The Dirt on Female Hygiene in the Backcountry
I recently spent 9 days hiking in Northern Washington. Nine amazing days exploring the northern cascades, following rivers, camping in a new spot every night, walking ridge lines, sitting by the camp fire and being adequately prepared so I wouldn't get a UTI.
A woman should prepare for her hygiene accordingly just as much as her shelter, food and water. Females have two chief worries with regards to their vaginal hygiene while in the backcountry:
1. A vaginal infection (e.g. yeast infection, bacterial vaginitis) is due to an imbalance of bacteria in the vagina and results in discharge, itching, soreness and discomfort.
2. A urinary tract infection (UTI) is caused by germs getting into the urinary tract system, and potentially traveling up to the bladder or even the kidneys.
Here are my tips and tricks for dealing with female hygiene in the backcountry:
1. Don’t wear cotton underwear, buy wool. Wool is breathable and much more sweat resistant than cotton. It’s also much easier to wash wool in the backcountry than cotton. My favorite for all things wool is smart wool.
2. Wash your underwear everyday if you are on a a trip more than two nights. No matter how long you go on a backcountry trek somewhere; you should be able to get by with only two pairs of underwear. When you aren’t wearing one, dry the other one. Here's how you can make a backcountry washing machine:
Take a small plastic bag
Fill it with Dr. Bronner's soap or another very gentle soap( you only need a little bit)
Fill the bag with enough water to get it wet, doesn't need to be drenched
Tie the bag up, shake it around for about 1 minute
Take your underwear out of the bag and wash it under a drum
Hang it on a clothes line, tree or tent tarp to dry!
3. Use a Pee Rag( a bandana) - I actually recently learned this trick and it’s a game changer for women in the backcountry. Take a bandana; use it as your mechanism for wiping. your pee. After your done, put it on the outside of your backpack and the sun will kill any bacteria from it. I promise the ultra-violet rays from the sun will kill any bacteria on it. This method is the most hygienic, environmentally friendly, trying to prevent discomfort way of using something to wipe I've found!
4. Pee in a water bottle or ziplock bag if in very cold conditions. No joke, this could save you a lot of frostbite and uncomfortable hands and toes.
5. Plan for the worst with emergency meds: I always bring uristat pills, things like AZO or antibiotics to manage UTI pain if it so happens in the backcountry. AZO will give you immediate relief if it so happens and the antibiotics in conjunction with the AZO will make sure you are actually treating the infection is it so happens.
6. Manage your period: If you do choose to use tampons while camping in the backcountry, make sure you pack it out. So, if you think you will be on the time of the month bring a sturdy plastic bag that you can dispose of your applicator and plastic. You can also check out a Diva Cup Which is a reusable, bell-shaped menstrual cup that is inserted into your V in order to catch your menstrual flow. Its quickly gaining popularity but it has one drawback: insertion can be uncomfortable to get used to.
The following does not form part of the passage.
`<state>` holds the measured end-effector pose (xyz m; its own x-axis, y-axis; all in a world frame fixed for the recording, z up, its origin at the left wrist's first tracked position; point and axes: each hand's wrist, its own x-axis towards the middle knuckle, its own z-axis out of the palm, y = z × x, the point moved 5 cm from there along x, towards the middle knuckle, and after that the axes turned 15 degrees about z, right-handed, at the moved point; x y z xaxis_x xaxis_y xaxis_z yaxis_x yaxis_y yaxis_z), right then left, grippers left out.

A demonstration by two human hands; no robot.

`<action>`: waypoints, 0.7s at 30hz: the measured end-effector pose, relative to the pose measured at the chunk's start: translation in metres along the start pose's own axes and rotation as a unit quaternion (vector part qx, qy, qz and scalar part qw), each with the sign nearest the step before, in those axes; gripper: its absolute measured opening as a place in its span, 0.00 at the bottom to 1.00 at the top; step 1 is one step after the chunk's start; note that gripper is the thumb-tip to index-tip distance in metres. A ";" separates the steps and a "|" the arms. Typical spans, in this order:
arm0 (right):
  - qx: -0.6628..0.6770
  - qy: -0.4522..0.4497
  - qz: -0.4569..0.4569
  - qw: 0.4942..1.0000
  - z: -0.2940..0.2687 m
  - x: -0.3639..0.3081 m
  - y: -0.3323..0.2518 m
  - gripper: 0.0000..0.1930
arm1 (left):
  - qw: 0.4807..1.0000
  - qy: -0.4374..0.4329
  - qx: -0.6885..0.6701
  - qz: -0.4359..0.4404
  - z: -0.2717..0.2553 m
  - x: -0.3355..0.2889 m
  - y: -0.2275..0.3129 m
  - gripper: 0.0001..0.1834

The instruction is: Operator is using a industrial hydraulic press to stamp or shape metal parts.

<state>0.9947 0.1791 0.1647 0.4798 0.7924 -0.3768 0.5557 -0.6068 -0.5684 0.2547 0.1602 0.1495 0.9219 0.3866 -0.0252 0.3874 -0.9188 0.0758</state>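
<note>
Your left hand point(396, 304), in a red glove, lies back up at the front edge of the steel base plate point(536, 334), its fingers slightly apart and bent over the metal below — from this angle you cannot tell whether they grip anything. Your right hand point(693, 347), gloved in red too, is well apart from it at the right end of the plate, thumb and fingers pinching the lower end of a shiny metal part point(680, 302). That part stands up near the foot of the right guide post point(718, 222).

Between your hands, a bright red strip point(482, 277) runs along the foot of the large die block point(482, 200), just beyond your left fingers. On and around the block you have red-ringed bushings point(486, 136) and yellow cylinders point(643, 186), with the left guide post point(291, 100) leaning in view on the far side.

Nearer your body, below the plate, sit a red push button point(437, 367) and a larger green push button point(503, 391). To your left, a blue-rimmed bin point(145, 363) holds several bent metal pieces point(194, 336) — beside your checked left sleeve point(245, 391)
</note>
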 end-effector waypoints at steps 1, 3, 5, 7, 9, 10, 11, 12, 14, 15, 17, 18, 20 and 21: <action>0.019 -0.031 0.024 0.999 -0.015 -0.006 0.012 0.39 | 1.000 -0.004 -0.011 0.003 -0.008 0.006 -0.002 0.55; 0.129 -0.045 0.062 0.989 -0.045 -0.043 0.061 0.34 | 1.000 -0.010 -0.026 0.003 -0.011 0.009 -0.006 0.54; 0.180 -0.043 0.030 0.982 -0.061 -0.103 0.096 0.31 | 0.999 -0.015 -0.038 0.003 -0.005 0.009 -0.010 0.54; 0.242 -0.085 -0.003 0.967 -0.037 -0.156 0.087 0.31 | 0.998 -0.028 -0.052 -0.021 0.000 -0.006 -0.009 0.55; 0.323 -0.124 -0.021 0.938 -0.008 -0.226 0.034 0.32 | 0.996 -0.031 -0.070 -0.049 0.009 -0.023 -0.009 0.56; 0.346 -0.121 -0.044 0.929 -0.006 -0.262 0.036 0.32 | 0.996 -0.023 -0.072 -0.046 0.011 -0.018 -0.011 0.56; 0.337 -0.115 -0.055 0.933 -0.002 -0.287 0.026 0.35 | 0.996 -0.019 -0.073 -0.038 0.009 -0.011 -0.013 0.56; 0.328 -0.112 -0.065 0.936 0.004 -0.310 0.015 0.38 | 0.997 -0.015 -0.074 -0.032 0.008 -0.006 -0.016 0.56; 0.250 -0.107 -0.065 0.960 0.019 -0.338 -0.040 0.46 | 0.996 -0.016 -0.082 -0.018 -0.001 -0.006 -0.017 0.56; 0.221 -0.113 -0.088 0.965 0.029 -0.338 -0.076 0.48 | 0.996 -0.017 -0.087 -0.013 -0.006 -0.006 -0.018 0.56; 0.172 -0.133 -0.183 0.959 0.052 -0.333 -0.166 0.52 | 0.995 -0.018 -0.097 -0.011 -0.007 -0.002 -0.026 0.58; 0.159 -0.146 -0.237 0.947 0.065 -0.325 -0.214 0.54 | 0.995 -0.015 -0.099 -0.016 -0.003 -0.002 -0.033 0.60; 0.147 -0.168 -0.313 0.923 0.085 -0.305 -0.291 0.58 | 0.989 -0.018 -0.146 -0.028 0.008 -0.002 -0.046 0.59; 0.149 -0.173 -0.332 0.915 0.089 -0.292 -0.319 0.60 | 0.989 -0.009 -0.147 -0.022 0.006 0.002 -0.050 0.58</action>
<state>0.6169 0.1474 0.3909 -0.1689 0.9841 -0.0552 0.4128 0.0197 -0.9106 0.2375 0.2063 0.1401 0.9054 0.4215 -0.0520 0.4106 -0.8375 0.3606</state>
However, it 's eco friendly and reusable!
7. Take a Shower with a Drum! : Drum’s are something I’ve recently started using while camping in the backcountry and now I'll never leave it at home! great for transporting large amounts of water to and from places like a campground, drinking water and the like. Fill it up with water from a flowing stream, hang it on a tree and you have yourself a backcountry shower, washing station or sink. All you have to do is get naked and enjoy your beautiful surroundings. While camping for 9 days I used a drum to shower, wash my clothes, brush my teeth, and transport cooking water from the stream.
Things to avoid:
Excessive use of antibacterial soap- because it will kill the good and bad bacteria In your private parts
DO NOT just shake your pee out. You will actually prevent rashes and infections by wiping properly!
Try not to wear any beauty products at all in nature because it can get on your hands and skin and irritate easily
Do not leave your tampon applicators or pads in the backcountry. If you pack it in, pack it out. It's no problem if you just bring a few extra ziploc bags
Avoid peeing directly on plants, the salt in your urine will burn the leaves
DO NOT pee on the trail- make sure you are well away from the trail to do your business!
Reminder checklist of things to bring for female hygiene in the back country:
Pee Rag( bandana)
Plastic Bags for Washing
Shower Drum for Water Transport
Emergency Pain Relief meds if your prone to infection
Hope these tips and tricks inspired you to spend more time in the bountiful opportunities that the outdoors provides us. Do you have any other tips and tricks that help you in the backcountry? Please share in the comments section below!